J’héberge pour un temps, le loup expulsé de la bergerie.
Comme chaque soir à la tombée de la nuit, lorsque la lune est au plus haut dans le noir étoilé, le loup se glisse une fois encore dans l’antre attirant des demoiselles esseulées.
Il s’aventure nuque baissée, sûr de ne pas être remarqué afin d’accomplir son rituel nocturne de chasseur affamé.
Une patte d’abord, puis deux, son regard luisant de prédateur affûté, prêt à bondir sur tout ce qui bouge.
À peine introduit auprès de ces dames, il repère celle qui, pour un instant, sera susceptible de lui convenir.
Il attend le bon moment, ne se précipite pas.
De leur côté, les belles s’affairent, inconscientes du danger. Elles ne l’ont pas encore aperçu.
Soudain, l’une d’entre elles, le voit. Elle redresse la tête, le hume, l’observe.
Est-il un danger ? Un plaisir ?
Elle le regarde intensément.
Est-il venu pour elle, tout spécialement ?
Son parfum de dominant lui chatouille les narines.
Enfin, il entre en scène, en pleine lumière. Son costume d’un noir ténébreux l’auréole d’une dimension mystique. Le crin noir lui aussi, et les yeux brillants en font un spécimen d’une rare dangerosité.
Il s’approche de sa future victime, tout doucement, le regard dans le sien. La belle ne bouge plus. Elle l’attend. Le scénario est joué en deux temps. Le premier consiste à une phase de séduction qu’il mène « tambour-battant ». Le deuxième se déroule à l’abri des curieux, dans l’arrière-salle.
Espère-t-elle une romance d’une vie ? Si c’est le cas, elle sera bien déçue. Le loup a faim et il consomme sa victime comme il attaquerait un bon repas. Goulûment et rapidement.
Il a à peine commencé que c’est déjà terminé.

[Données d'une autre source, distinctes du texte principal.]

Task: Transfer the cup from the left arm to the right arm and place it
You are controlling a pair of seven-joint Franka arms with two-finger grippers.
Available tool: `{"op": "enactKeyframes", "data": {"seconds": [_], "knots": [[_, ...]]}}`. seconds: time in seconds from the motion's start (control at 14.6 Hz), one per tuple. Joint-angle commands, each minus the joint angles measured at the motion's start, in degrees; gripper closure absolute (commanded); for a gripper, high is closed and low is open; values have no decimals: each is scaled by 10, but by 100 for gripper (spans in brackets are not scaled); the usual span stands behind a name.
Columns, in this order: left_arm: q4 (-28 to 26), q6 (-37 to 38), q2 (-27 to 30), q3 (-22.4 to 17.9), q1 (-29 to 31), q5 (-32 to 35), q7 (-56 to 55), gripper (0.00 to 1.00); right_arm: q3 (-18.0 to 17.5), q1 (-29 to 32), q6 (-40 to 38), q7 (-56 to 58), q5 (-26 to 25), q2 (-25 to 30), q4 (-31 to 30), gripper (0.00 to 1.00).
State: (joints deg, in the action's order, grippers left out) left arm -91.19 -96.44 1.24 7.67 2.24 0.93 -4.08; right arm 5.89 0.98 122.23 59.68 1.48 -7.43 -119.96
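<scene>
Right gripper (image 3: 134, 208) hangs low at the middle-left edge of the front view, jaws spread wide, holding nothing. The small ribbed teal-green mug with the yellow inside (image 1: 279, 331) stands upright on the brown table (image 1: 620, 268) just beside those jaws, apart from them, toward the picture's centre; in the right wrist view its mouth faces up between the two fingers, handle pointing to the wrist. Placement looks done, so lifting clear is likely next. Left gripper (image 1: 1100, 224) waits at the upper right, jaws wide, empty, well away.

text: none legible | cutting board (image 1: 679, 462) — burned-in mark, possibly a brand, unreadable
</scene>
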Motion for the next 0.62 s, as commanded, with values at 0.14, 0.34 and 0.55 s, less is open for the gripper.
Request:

Il abandonne sa conquête sur le canapé sans un regard en arrière. Ne s’intéresse ni à ses sentiments, ni à son ressenti.
Après, il rentre, apaisé et repu.
Il n’est plus le bienvenu dans la bergerie.
Il ne me dit rien comme à son habitude. Je n’ai qu’à le regarder pour comprendre qu’il a accompli son rituel.
Demain soir, il se préparera avec soin, affûtera ses armes de séducteur, et partira en chasse.
Il choisira une autre bergerie.
Je l’accueille, une fois de plus dans mon refuge, mon pote, mon frère.